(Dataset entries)

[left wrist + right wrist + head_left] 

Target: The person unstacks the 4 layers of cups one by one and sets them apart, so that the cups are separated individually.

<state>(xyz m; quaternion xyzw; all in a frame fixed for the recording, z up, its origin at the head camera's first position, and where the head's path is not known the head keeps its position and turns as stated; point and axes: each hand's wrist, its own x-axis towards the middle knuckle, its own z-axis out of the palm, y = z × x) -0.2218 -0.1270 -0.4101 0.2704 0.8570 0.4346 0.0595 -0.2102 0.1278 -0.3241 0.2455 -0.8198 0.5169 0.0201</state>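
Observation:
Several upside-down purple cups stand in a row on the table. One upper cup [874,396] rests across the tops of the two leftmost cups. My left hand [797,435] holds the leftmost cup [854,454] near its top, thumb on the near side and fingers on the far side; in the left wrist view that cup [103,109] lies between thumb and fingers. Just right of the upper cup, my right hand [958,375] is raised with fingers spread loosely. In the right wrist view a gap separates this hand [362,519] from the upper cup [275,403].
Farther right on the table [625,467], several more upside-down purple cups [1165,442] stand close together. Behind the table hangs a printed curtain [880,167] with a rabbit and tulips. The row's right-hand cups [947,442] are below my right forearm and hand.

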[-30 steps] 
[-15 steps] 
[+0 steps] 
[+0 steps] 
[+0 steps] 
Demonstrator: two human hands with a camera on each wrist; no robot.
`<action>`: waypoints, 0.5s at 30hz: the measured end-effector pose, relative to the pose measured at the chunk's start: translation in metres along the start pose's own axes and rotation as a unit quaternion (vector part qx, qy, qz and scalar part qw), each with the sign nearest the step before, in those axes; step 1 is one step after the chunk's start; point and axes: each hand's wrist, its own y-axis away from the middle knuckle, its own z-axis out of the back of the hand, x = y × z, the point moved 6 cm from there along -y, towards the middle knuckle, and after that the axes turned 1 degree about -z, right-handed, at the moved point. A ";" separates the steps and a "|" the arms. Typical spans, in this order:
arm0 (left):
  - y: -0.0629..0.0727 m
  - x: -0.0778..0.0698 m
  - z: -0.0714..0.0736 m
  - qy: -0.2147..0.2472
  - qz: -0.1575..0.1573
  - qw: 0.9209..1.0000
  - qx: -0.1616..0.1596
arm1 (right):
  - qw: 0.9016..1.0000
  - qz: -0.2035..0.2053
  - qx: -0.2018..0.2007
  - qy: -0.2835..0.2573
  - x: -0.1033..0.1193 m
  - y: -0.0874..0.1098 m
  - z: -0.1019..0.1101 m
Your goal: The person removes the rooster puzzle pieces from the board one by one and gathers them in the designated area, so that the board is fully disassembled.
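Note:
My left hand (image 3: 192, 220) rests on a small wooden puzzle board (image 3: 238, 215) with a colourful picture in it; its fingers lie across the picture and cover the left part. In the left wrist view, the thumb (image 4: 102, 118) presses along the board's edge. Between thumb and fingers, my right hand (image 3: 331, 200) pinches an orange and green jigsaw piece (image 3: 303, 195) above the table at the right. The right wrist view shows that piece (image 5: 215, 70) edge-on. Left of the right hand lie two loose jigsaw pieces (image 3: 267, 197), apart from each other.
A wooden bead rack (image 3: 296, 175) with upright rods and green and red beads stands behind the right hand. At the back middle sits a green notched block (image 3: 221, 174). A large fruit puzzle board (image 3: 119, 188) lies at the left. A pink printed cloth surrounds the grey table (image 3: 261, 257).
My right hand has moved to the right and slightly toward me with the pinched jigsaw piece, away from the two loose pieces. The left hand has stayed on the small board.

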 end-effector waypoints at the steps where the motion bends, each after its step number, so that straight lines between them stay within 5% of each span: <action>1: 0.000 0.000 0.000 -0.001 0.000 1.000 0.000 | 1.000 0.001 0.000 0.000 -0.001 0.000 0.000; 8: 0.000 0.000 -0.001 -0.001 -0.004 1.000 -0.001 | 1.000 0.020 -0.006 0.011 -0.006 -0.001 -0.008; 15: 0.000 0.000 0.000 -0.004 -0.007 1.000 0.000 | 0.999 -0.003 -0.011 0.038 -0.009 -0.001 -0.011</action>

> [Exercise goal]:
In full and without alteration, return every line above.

> [Response to the task]:
[left wrist + right wrist + head_left] 

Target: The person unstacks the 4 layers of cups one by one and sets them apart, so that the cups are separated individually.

<state>(xyz m; quaternion xyzw; all in a frame fixed for the recording, z up, its origin at the head camera's first position, and where the head's path is not known the head keeps its position and turns as stated; point and axes: each hand's wrist, its own x-axis towards the middle knuckle, its own z-axis out of the palm, y = z × x) -0.2218 -0.1270 -0.4101 0.2704 0.8570 0.4346 0.0595 -0.2102 0.1278 -0.3241 0.2455 -0.8198 0.5169 0.0201</state>
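Observation:
Several upside-down purple cups stand in a row on the table. One upper cup [874,396] rests across the tops of the two leftmost cups. My left hand [797,435] holds the leftmost cup [854,454] near its top, thumb on the near side and fingers on the far side; in the left wrist view that cup [103,109] lies between thumb and fingers. Just right of the upper cup, my right hand [958,375] is raised with fingers spread loosely. In the right wrist view a gap separates this hand [362,519] from the upper cup [275,403].
Farther right on the table [625,467], several more upside-down purple cups [1165,442] stand close together. Behind the table hangs a printed curtain [880,167] with a rabbit and tulips. The row's right-hand cups [947,442] are below my right forearm and hand.
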
[-30 steps] 
[-15 steps] 
[+0 steps] 
[+0 steps] 
[+0 steps] 
Demonstrator: two human hands with a camera on each wrist; no robot.
`<action>`: waypoints, 0.5s at 30hz: the measured end-effector pose, relative to the pose measured at the chunk's start: translation in metres along the start pose's own axes and rotation as a unit quaternion (vector part qx, qy, qz and scalar part qw), each with the sign nearest the step before, in those axes; step 1 is one step after the chunk's start; point and axes: each hand's wrist, its own y-axis away from the middle knuckle, its own z-axis out of the back of the hand, x = y × z, the point moved 6 cm from there along -y, towards the middle knuckle, and after that the axes turned 1 degree about -z, right-handed, at the moved point. A ";" separates the steps and a "|" the arms. Typical spans, in this order:
arm0 (left):
  - y: -0.0629..0.0727 m
  - x: -0.0778..0.0698 m
  - z: -0.0714..0.0736 m
  - qy: -0.2147..0.2472
  - qz: -0.1575..0.1573
  - qw: 0.9209..1.0000
  - qx: -0.1616..0.1596
arm1 (right):
  - qw: 0.9016..1.0000
  - qz: -0.2035..0.2053
  - qx: -0.2018..0.2007
  - qy: -0.2835..0.2573
  - x: -0.1033..0.1193 m
  - y: -0.0874..0.1098 m
  - z: -0.1019..0.1101 m
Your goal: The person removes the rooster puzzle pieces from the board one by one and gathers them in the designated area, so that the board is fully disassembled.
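Note:
My left hand (image 3: 192, 220) rests on a small wooden puzzle board (image 3: 238, 215) with a colourful picture in it; its fingers lie across the picture and cover the left part. In the left wrist view, the thumb (image 4: 102, 118) presses along the board's edge. Between thumb and fingers, my right hand (image 3: 331, 200) pinches an orange and green jigsaw piece (image 3: 303, 195) above the table at the right. The right wrist view shows that piece (image 5: 215, 70) edge-on. Left of the right hand lie two loose jigsaw pieces (image 3: 267, 197), apart from each other.
A wooden bead rack (image 3: 296, 175) with upright rods and green and red beads stands behind the right hand. At the back middle sits a green notched block (image 3: 221, 174). A large fruit puzzle board (image 3: 119, 188) lies at the left. A pink printed cloth surrounds the grey table (image 3: 261, 257).
My right hand has moved to the right and slightly toward me with the pinched jigsaw piece, away from the two loose pieces. The left hand has stayed on the small board.
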
 end-effector waypoints at the steps where the motion bends, each after its step number, so that straight lines between them stay within 5% of each span: <action>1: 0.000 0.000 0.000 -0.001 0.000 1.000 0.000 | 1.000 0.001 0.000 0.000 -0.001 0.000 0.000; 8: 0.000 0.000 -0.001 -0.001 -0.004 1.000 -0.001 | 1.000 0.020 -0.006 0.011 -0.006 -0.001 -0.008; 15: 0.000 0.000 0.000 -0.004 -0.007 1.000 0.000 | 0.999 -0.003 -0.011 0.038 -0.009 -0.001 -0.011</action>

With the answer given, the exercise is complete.